Monday, March 7, 2022

Cannons and cribs: Archaeologists provide details on Revolutionary War weapons and Confederate water obstructions found in Savannah River

Planks at the bottom of this obstruction are shown in dark area (USACE)
Over the years, underwater archaeologists have found that amid all the junk littering the bottom of the Savannah River is a trove of treasure.

Such was the case in 2021, when they spotted 15 Revolutionary War-era cannons and explored obstructions placed in the river 85 years later during the Civil War.

Contractors working for the US Army Corps of Engineers surveyed and dived two Confederate “cribs” -- or tall wooden boxes filled mostly with brick – that discouraged the approach of Union ships to the port city. Forces towed the wooden obstructions, believed to be 40 feet by 40 feet, and put them in place near Fort Jackson and the ironclad CSS Georgia, a floating battery that was part of the Savannah River defenses.

Archaeologists last month provided details of the Revolutionary War and Civil War artifacts during a public event at the Savannah History Museum. Three cannons were recovered last year, while the other 12 were pulled up in January.

The Army Corps’ Savannah district funded the hard-hat dives as part of the busy Georgia port’s channel deepening.

About a half dozen severely degraded cribs are on the South Carolina side of the river. Crews focused on what are called cribs C and D.

Commonwealth Heritage Group divers found some planks used to build Crib C.

“On top of the planks it was tons of bricks that we dug through, and then underneath the planks it was sterile sand and Miocene clay, which is the base of the river,” said archaeologist Stephen James. “That basically told us we were at the bottom of the crib.”

They found an intact corner at Crib D. While C won’t be impacted by the deepening, the remnants of D were documented and then largely destroyed by dredging, James said. “There is very little of the cribs left.”

The Confederacy used a wide array of weapons and obstructions to deter advances on Savannah from the sea. Besides forts and warships, wooden cribs, pile dams, torpedoes (mines), snags, logs and shipwrecks were employed.

Divers located an intact corner on this obstruction (USACE)
Time and dredging have taken their toll on the cribs over the past 160 years. But that’s not all.

After the Civil War ended in 1865, the city wanted to reopen the port and it hired salvage companies to remove river obstructions, including the cribs and pieces of the scuttled CSS Georgia. 

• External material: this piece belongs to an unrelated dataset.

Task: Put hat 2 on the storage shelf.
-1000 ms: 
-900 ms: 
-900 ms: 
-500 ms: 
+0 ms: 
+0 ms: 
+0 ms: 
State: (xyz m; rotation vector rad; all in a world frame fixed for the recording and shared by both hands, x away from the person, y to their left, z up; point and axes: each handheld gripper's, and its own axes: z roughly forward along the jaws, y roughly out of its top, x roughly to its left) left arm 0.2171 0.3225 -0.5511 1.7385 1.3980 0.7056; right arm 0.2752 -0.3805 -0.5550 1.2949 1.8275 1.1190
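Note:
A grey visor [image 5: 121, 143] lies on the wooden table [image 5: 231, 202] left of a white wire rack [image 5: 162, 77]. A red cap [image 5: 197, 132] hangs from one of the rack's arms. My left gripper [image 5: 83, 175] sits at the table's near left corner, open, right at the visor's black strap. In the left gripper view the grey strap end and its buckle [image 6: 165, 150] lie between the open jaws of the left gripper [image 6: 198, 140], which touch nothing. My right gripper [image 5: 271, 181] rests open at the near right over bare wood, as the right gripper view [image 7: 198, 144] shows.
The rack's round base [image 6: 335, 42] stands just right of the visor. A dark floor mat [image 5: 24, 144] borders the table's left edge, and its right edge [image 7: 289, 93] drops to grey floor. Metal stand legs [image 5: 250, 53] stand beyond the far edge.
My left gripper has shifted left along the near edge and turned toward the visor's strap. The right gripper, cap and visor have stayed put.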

“They had their own demolition. Surprisingly, they had divers back then, had pretty heavy-duty machinery to pull that stuff down,” said Will Wilson of Commonwealth Heritage Group. Of course, not all of the objects were removed or recovered in the 19th century.

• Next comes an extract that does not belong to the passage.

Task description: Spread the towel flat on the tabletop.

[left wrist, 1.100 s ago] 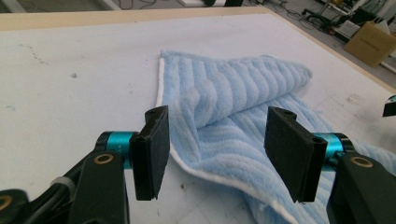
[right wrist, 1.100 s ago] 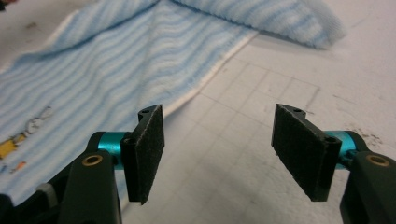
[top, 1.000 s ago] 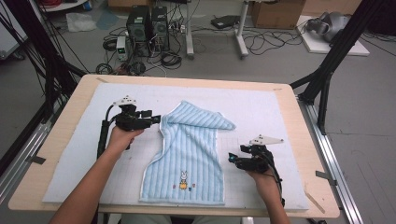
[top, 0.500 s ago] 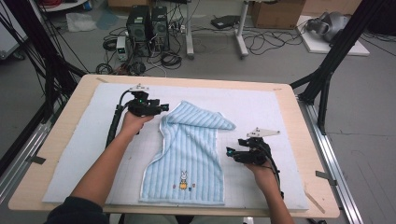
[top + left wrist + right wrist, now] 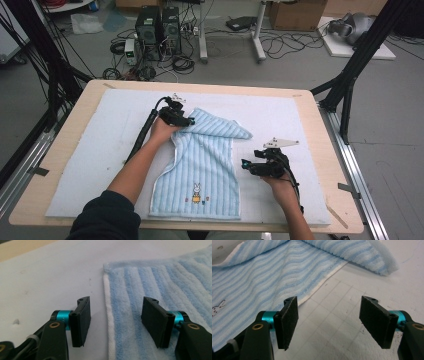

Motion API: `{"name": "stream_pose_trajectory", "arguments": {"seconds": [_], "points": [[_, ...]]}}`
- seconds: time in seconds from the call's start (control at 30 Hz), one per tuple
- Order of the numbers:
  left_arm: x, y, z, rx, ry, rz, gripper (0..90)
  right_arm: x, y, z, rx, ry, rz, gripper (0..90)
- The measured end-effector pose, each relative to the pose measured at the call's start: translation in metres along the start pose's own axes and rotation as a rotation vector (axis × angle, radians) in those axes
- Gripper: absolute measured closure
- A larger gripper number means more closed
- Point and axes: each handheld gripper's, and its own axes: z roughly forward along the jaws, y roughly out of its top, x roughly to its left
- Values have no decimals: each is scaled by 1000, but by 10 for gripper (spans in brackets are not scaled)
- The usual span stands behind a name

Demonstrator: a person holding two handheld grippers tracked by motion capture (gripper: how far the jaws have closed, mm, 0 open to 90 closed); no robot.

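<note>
A light blue striped towel [image 5: 210, 160] with a small rabbit picture lies lengthwise on the white mat [image 5: 100, 145], its far end folded over toward the right. My left gripper [image 5: 187, 121] is at the towel's far left corner. In the left gripper view it [image 5: 115, 322] stands open, low over the towel's [image 5: 160, 282] white left hem, one jaw over the mat and one over the cloth. My right gripper [image 5: 245, 165] hovers just right of the towel's right edge. In the right gripper view it [image 5: 329, 322] is open above bare mat, the towel [image 5: 262, 277] to its left.
The mat covers most of a wooden table [image 5: 55, 150]. Black frame posts [image 5: 350, 75] stand at both sides of the table. Computer cases [image 5: 160, 25] and cables lie on the floor beyond the far edge.
My left hand has travelled right and farther from the person, from the bare mat to the towel's far left corner, and sunk a little. The right gripper has stayed about where it was.
</note>
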Motion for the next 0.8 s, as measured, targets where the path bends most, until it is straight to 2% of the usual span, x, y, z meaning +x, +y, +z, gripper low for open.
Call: {"name": "stream_pose_trajectory", "arguments": {"seconds": [0.03, 0.07, 0.13, 0.17, 0.23, 0.3, 0.4, 0.43, 0.53, 0.57, 0.6, 0.67, 0.73, 0.77, 0.8], "points": [[-1, 0, 0, -4, 1, 11, 429, 0, 0, 0, 3, 0, 1, 308], [-1, 0, 0, -9, -22, 25, 492, -1, 0, 1, 5, 1, 0, 308], [-4, 0, -1, -16, -77, 54, 729, 0, 0, 3, 11, 4, 0, 308], [-4, 0, 0, -19, -98, 43, 829, 0, 0, 3, 14, 4, 0, 309], [1, -1, 0, -29, -121, -5, 851, 1, 0, 3, 14, 8, -5, 308], [8, -2, -2, -45, -121, -49, 857, 1, 0, 2, 8, 9, -1, 309], [23, -4, -8, -109, -79, -185, 857, 0, -1, 1, 2, 9, 8, 308], [28, -4, -11, -139, -48, -231, 857, 0, -1, 1, 3, 11, 10, 308], [35, -3, -19, -189, 24, -287, 856, 0, -1, 1, 4, 12, 12, 308], [37, -3, -22, -203, 53, -301, 855, 0, -1, 1, 4, 11, 12, 309], [39, -2, -25, -203, 103, -296, 854, 0, -1, 1, 6, 12, 12, 309], [44, -5, -29, -197, 165, -290, 853, 0, -2, 1, 7, 12, 14, 309], [49, -11, -30, -170, 199, -286, 834, 0, -2, 1, 6, 12, 14, 308], [51, -14, -30, -153, 203, -287, 773, 0, -2, 1, 6, 12, 13, 308], [54, -17, -29, -131, 210, -298, 671, 0, -2, 1, 6, 12, 14, 308]]}}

Topographic view of four cribs from survey. Dredged channel is in blue (USACE)
The Corps is in charge of the ongoing deepening of the Savannah harbor and the dives are part of an investigation of historical resources that have been or could be affected.

Officials referred to period maps and descriptions from Union Corps of Engineers Capt. William Ludlow and a Capt. Boutelle for information on the cribs.

The CSS Georgia is on the National Register of Historic Places and the cribs are eligible for inclusion, officials say.


  1. The Corps, I believe, has custody as decisions are made on possible conservation.